TASK DIRECTIONS → Among the lines below, take the one holding "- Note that", the one holding "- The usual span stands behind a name", and all lines between them. Set them down exactly.

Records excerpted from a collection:
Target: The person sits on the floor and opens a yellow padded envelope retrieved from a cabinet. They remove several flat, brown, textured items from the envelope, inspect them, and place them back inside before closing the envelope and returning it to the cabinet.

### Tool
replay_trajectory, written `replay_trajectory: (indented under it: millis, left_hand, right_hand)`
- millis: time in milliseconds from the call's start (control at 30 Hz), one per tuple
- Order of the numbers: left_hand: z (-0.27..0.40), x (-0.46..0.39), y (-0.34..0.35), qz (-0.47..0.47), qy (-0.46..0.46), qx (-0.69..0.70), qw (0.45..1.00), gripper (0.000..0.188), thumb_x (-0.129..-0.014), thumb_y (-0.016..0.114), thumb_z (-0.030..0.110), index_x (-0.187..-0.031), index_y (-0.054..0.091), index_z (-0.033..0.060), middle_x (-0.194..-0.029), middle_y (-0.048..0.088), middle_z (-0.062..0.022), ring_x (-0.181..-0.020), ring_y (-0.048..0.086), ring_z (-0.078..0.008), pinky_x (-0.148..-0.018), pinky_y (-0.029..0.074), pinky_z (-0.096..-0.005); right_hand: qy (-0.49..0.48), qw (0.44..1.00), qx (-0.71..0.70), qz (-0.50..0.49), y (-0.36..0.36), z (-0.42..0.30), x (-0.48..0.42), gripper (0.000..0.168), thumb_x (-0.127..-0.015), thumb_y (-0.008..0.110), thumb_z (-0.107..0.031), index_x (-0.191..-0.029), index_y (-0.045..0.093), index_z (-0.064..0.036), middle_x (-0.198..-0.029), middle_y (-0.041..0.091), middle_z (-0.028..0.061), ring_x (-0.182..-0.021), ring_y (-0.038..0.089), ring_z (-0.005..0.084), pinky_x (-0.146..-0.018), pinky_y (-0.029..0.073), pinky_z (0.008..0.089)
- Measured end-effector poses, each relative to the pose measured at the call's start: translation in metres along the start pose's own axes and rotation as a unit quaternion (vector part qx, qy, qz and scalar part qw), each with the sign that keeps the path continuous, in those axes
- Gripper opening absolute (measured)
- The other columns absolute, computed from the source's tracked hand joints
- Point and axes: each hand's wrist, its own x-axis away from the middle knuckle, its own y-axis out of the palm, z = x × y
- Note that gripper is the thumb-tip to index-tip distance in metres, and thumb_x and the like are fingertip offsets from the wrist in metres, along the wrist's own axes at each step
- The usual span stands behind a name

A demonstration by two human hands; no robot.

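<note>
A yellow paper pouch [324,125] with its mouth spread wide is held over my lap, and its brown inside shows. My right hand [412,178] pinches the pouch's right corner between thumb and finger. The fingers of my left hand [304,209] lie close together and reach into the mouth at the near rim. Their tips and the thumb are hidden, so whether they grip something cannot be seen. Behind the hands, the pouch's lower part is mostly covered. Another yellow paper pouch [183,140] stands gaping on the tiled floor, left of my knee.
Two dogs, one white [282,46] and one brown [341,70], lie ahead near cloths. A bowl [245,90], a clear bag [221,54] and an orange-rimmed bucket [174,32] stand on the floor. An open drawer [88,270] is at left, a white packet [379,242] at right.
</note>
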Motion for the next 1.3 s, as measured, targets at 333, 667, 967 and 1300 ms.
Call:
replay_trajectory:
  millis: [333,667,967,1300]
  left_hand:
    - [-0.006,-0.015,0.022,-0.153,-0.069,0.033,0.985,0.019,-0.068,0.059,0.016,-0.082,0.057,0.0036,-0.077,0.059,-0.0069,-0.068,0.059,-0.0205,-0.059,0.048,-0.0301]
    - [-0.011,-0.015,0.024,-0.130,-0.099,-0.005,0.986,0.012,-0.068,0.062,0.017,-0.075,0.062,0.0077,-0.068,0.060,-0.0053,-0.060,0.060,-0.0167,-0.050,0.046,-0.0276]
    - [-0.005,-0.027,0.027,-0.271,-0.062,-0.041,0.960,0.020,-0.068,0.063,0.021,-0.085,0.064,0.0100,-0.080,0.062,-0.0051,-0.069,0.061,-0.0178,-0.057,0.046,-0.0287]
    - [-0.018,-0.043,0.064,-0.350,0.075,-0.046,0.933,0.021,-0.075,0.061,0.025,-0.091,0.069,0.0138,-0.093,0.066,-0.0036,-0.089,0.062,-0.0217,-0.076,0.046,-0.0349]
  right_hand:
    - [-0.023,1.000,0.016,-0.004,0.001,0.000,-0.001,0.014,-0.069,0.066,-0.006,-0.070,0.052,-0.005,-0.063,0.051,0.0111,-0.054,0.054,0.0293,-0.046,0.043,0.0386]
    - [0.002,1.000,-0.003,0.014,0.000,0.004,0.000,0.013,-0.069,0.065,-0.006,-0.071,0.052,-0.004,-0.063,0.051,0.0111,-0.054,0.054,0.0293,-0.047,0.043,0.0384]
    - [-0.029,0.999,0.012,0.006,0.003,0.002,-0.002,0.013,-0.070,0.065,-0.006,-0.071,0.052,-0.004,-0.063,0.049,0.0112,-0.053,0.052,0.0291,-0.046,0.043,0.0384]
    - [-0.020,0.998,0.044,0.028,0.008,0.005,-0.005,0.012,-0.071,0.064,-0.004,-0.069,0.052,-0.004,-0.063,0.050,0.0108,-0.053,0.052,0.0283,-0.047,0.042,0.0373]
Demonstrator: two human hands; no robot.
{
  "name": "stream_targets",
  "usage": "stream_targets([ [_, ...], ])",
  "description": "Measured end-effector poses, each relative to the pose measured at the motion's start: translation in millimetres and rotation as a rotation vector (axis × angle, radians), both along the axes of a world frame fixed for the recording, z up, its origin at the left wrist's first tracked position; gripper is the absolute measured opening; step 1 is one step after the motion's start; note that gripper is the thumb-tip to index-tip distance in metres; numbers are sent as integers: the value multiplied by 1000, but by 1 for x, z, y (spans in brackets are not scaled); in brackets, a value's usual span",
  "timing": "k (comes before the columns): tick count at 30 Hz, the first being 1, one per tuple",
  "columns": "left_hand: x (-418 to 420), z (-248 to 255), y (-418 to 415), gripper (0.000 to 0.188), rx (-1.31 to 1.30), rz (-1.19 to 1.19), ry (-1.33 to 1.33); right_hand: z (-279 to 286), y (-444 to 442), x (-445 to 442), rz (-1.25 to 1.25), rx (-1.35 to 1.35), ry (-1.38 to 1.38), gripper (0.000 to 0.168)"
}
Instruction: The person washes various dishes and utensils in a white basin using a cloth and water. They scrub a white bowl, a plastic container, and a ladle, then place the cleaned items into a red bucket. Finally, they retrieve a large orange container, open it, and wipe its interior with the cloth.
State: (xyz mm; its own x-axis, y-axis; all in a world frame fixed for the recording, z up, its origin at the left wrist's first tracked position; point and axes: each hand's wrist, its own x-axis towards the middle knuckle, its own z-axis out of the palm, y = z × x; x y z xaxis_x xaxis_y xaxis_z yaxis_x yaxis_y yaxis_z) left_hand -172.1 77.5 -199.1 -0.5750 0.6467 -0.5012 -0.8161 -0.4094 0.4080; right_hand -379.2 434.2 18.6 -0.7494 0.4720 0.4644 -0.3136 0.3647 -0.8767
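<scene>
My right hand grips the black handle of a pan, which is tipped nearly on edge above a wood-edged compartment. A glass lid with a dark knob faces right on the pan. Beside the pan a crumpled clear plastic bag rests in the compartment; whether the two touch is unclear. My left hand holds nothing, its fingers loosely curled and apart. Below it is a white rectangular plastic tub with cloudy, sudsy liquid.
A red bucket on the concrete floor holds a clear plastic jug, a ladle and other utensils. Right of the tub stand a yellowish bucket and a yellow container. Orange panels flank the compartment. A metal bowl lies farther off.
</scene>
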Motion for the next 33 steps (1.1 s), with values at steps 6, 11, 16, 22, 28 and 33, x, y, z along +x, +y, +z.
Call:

RESPONSE →
- Note that gripper is the thumb-tip to index-tip distance in metres, and thumb_x and the like are fingertip offsets from the wrist in metres, along the wrist's own axes at each step
- The usual span stands behind a name

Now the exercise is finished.